◆ **EXERCISE**: Would you reproduce each of the records below precisely, with the pictures left out?

=== GIVEN ENTRIES ===

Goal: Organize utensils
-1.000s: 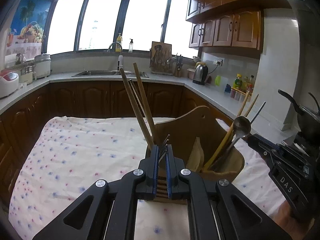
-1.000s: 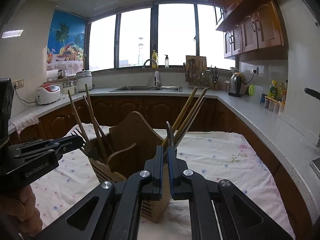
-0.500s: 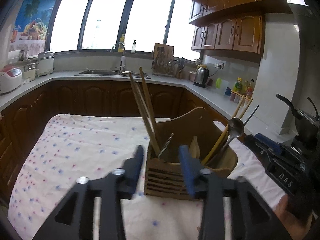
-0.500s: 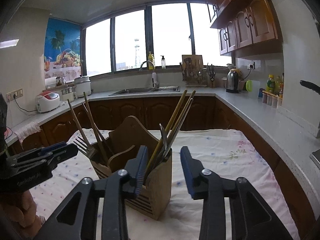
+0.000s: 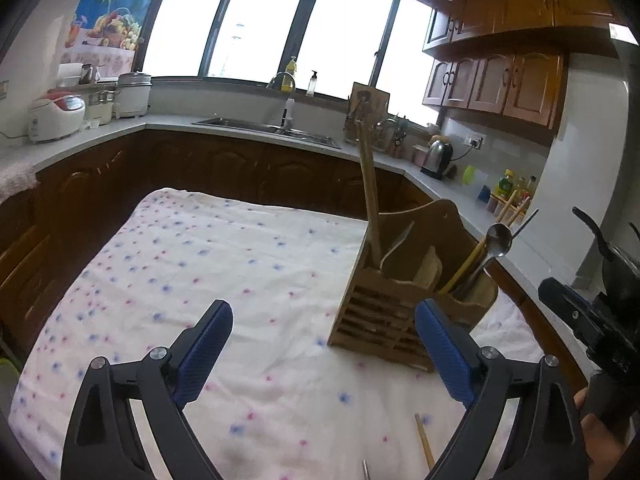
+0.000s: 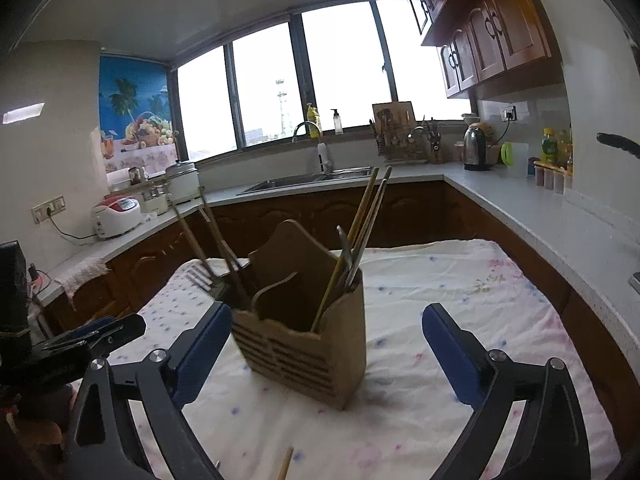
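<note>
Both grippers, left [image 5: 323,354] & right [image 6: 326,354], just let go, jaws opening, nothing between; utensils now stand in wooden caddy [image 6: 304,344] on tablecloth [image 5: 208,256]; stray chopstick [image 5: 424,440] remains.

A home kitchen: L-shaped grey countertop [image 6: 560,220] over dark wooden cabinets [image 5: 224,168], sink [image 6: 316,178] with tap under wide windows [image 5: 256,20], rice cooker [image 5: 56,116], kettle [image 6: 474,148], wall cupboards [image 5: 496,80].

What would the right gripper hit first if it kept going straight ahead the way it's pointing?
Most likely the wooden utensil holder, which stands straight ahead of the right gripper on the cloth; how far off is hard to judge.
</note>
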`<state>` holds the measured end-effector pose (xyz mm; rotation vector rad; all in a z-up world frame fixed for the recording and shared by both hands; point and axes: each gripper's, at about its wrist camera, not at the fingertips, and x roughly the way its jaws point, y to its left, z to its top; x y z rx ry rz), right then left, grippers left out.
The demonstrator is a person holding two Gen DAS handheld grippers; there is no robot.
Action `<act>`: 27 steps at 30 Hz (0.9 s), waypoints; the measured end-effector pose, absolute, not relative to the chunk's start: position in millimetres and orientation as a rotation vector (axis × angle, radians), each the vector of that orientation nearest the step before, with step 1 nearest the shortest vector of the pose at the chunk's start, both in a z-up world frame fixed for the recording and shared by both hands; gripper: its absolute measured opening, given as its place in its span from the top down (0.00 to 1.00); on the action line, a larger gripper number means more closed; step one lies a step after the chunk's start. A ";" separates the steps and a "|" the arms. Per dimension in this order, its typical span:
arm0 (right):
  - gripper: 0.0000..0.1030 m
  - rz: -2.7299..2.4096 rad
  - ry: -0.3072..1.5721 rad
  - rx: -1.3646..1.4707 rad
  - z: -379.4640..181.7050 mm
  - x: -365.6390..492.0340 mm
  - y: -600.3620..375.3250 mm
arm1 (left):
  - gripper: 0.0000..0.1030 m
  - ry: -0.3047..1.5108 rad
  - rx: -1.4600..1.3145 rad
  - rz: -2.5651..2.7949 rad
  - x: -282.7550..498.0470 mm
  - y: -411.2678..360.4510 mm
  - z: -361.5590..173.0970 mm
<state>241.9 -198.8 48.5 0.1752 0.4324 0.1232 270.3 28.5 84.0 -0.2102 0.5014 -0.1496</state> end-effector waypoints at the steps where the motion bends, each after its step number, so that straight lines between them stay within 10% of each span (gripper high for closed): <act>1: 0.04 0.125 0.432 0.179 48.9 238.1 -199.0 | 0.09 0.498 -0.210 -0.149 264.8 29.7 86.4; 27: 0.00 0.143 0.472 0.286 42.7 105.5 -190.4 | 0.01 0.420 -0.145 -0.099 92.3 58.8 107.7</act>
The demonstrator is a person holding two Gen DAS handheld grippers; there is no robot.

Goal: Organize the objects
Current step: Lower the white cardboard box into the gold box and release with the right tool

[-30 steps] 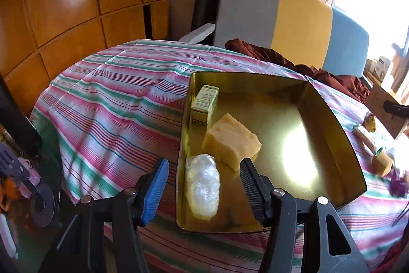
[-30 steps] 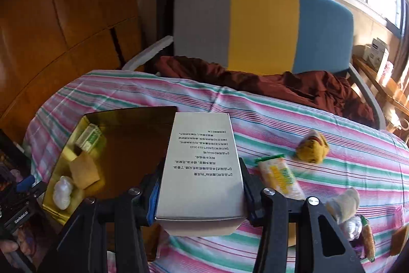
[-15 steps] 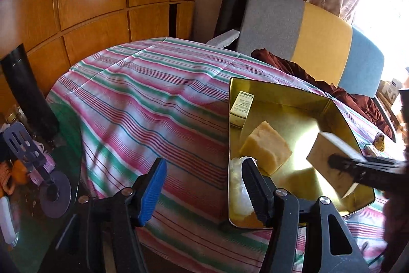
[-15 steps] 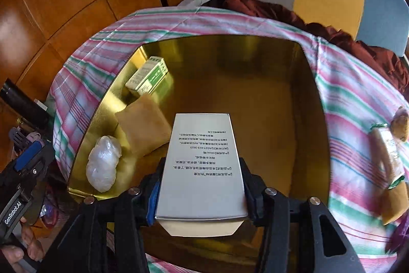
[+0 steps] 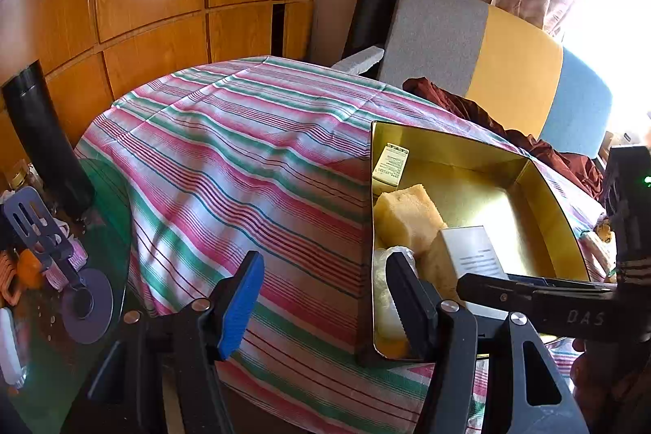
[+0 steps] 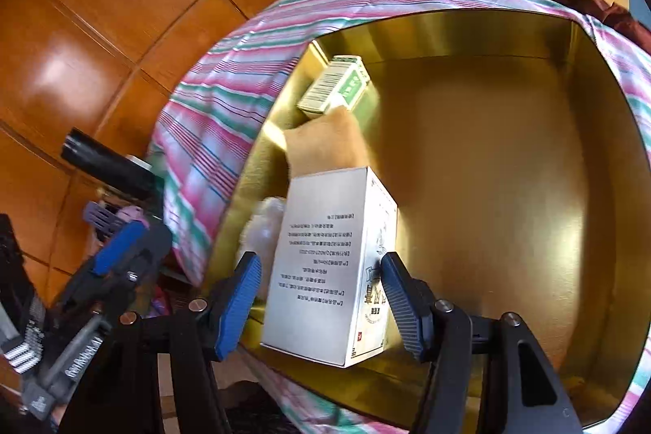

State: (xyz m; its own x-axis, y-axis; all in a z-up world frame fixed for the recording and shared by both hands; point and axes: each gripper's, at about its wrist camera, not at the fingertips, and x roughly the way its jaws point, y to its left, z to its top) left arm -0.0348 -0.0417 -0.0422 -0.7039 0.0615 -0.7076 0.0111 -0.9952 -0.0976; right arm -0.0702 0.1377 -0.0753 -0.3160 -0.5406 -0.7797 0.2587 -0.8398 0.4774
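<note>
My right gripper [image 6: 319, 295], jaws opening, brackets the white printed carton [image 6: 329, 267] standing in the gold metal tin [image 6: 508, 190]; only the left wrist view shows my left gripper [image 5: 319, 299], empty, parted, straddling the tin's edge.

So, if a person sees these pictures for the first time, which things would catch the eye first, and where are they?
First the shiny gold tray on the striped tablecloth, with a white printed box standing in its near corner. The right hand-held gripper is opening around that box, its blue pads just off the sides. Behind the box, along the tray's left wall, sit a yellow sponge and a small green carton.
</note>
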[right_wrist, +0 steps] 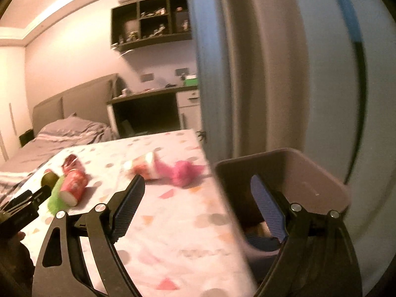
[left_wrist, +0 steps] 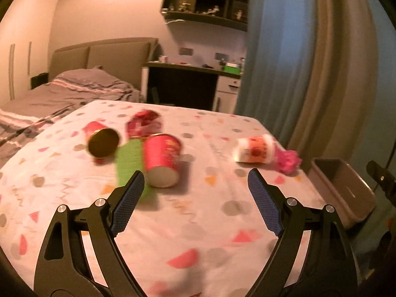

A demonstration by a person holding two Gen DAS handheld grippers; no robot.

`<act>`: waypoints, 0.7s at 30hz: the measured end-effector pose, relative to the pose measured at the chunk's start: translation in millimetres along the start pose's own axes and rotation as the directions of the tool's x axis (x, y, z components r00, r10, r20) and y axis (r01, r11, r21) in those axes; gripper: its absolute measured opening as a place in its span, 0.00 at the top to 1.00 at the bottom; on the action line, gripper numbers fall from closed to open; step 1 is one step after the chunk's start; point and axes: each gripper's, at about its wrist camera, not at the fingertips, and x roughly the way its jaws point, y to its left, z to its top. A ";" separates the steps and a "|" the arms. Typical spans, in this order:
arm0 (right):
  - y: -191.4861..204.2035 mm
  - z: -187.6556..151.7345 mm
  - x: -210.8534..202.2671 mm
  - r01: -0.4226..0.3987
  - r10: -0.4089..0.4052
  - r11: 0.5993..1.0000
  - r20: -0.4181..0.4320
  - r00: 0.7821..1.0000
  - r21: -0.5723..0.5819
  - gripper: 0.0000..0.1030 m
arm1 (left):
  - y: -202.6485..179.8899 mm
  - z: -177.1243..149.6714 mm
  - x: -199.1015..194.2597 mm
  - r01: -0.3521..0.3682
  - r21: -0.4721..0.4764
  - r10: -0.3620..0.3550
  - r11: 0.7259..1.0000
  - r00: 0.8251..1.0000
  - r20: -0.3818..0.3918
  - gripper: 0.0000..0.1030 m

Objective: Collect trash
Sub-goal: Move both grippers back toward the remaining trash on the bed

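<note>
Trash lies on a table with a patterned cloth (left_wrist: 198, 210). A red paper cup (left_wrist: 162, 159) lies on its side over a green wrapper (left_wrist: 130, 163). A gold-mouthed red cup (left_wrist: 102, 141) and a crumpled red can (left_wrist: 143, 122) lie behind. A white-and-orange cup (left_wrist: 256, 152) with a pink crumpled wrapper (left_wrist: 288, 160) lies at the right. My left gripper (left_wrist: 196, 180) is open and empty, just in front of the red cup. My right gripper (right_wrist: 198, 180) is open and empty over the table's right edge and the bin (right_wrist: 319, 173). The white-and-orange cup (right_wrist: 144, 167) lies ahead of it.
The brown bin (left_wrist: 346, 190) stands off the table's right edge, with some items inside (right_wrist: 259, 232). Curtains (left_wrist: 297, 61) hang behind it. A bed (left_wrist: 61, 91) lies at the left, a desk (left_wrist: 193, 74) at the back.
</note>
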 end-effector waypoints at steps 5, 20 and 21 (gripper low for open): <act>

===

◆ **ANSWER TO THE EXERCISE**:
Goal: Organize utensils
-1.000s: 
-1.000s: 
-0.500s: 
-0.500s: 
+0.000s: 
+0.000s: 
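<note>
Both grippers, left [image 5: 323,354] & right [image 6: 326,354], just let go, jaws opening, nothing between; utensils now stand in wooden caddy [image 6: 304,344] on tablecloth [image 5: 208,256]; stray chopstick [image 5: 424,440] remains.

A home kitchen: L-shaped grey countertop [image 6: 560,220] over dark wooden cabinets [image 5: 224,168], sink [image 6: 316,178] with tap under wide windows [image 5: 256,20], rice cooker [image 5: 56,116], kettle [image 6: 474,148], wall cupboards [image 5: 496,80].

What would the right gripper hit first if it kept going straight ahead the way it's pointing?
Most likely the wooden utensil holder, which stands straight ahead of the right gripper on the cloth; how far off is hard to judge.
</note>
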`<state>` holds the measured end-effector pose (xyz mm; rotation vector rad; all in a z-up world frame fixed for the recording and shared by both hands; point and axes: each gripper's, at about its wrist camera, not at the fingertips, and x roughly the way its jaws point, y to its left, z to its top; x y z rx ry rz), right then left, grippers left out.
The demonstrator is a person holding two Gen DAS handheld grippers; there is no robot.
Action `<act>`: 27 steps at 30 Hz (0.9 s), waypoints; the measured end-effector pose, absolute, not relative to the chunk's start: position in millimetres and orientation as a rotation vector (axis × angle, radians), each the vector of that orientation nearest the step before, with step 1 nearest the shortest vector of the pose at the chunk's start, both in a z-up world frame fixed for the recording and shared by both hands; gripper: its absolute measured opening, given as its place in its span from the top down (0.00 to 1.00); on the action line, a larger gripper number means more closed; step one lies a step after the chunk's start. A ";" separates the steps and a "|" the arms. Per dimension in this order, its typical span:
arm0 (right):
  - gripper: 0.0000..0.1030 m
  - rz: -2.7299..2.4096 rad
  - ry: -0.3072..1.5721 rad
  - rx: -1.3646..1.4707 rad
  - z: -379.4640..181.7050 mm
  - x: -365.6390..492.0340 mm
  - y: -600.3620..375.3250 mm
arm1 (left):
  - gripper: 0.0000..0.1030 m
  - ry: -0.3047..1.5108 rad
  - rx: -1.4600..1.3145 rad
  - rz: -2.5651..2.7949 rad
  - x: -282.7550..498.0470 mm
  - y: -411.2678..360.4510 mm
  - z: -361.5590..173.0970 mm
<state>241.9 -198.8 48.5 0.1752 0.4324 0.1232 270.3 28.5 84.0 -0.2102 0.5014 -0.1496</state> end-effector waypoints at the steps where the motion bends, each after its step number, so that straight lines between them stay within 10% of each span (gripper high for closed): <act>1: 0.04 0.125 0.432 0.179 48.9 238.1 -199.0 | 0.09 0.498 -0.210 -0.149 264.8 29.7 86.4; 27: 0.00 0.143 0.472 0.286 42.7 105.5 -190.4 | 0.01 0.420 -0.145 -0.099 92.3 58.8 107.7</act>
The demonstrator is a person holding two Gen DAS handheld grippers; there is no robot.

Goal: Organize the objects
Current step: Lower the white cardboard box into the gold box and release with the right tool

[-30 steps] 
[-30 steps] 
[-15 steps] 
[-15 steps] 
[+0 steps] 
[+0 steps] 

State: (xyz m; its own x-axis, y-axis; all in a z-up world frame fixed for the recording and shared by both hands; point and axes: each gripper's, at about its wrist camera, not at the fingertips, and x roughly the way its jaws point, y to its left, z to its top) left arm -0.0348 -0.0417 -0.0422 -0.7039 0.0615 -0.7076 0.0111 -0.9952 -0.0976; right arm -0.0702 0.1377 -0.0753 -0.3160 -0.5406 -0.7797 0.2587 -0.8398 0.4774
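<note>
My right gripper [image 6: 319, 295], jaws opening, brackets the white printed carton [image 6: 329, 267] standing in the gold metal tin [image 6: 508, 190]; only the left wrist view shows my left gripper [image 5: 319, 299], empty, parted, straddling the tin's edge.

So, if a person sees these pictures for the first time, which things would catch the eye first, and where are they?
First the shiny gold tray on the striped tablecloth, with a white printed box standing in its near corner. The right hand-held gripper is opening around that box, its blue pads just off the sides. Behind the box, along the tray's left wall, sit a yellow sponge and a small green carton.
</note>
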[right_wrist, +0 steps] 
[left_wrist, +0 steps] 

A demonstration by a person holding two Gen DAS handheld grippers; no robot.

`<act>`: waypoints, 0.7s at 30hz: the measured end-effector pose, relative to the pose measured at the chunk's start: translation in millimetres along the start pose's own axes and rotation as the directions of the tool's x axis (x, y, z components r00, r10, r20) and y axis (r01, r11, r21) in those axes; gripper: its absolute measured opening as a place in its span, 0.00 at the top to 1.00 at the bottom; on the action line, gripper numbers fall from closed to open; step 1 is one step after the chunk's start; point and axes: each gripper's, at about its wrist camera, not at the fingertips, and x roughly the way its jaws point, y to its left, z to its top. A ";" separates the steps and a "|" the arms. Typical spans, in this order:
arm0 (right):
  - y: -191.4861..204.2035 mm
  - z: -187.6556..151.7345 mm
  - x: -210.8534..202.2671 mm
  - r01: -0.4226..0.3987
  - r10: -0.4089..0.4052
  - r11: 0.5993..1.0000
  - r20: -0.4181..0.4320
  - r00: 0.7821..1.0000
  - r21: -0.5723..0.5819
  - gripper: 0.0000..0.1030 m
arm1 (left):
  - y: -202.6485..179.8899 mm
  - z: -177.1243..149.6714 mm
  - x: -199.1015..194.2597 mm
  - r01: -0.3521..0.3682
  - r21: -0.4721..0.4764
  - r10: -0.3620..0.3550
  - r11: 0.7259..1.0000
  - r00: 0.8251..1.0000
  - r20: -0.3818..0.3918
  - gripper: 0.0000..0.1030 m

Objective: Collect trash
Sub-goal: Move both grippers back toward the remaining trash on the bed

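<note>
Trash lies on a table with a patterned cloth (left_wrist: 198, 210). A red paper cup (left_wrist: 162, 159) lies on its side over a green wrapper (left_wrist: 130, 163). A gold-mouthed red cup (left_wrist: 102, 141) and a crumpled red can (left_wrist: 143, 122) lie behind. A white-and-orange cup (left_wrist: 256, 152) with a pink crumpled wrapper (left_wrist: 288, 160) lies at the right. My left gripper (left_wrist: 196, 180) is open and empty, just in front of the red cup. My right gripper (right_wrist: 198, 180) is open and empty over the table's right edge and the bin (right_wrist: 319, 173). The white-and-orange cup (right_wrist: 144, 167) lies ahead of it.
The brown bin (left_wrist: 346, 190) stands off the table's right edge, with some items inside (right_wrist: 259, 232). Curtains (left_wrist: 297, 61) hang behind it. A bed (left_wrist: 61, 91) lies at the left, a desk (left_wrist: 193, 74) at the back.
</note>
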 end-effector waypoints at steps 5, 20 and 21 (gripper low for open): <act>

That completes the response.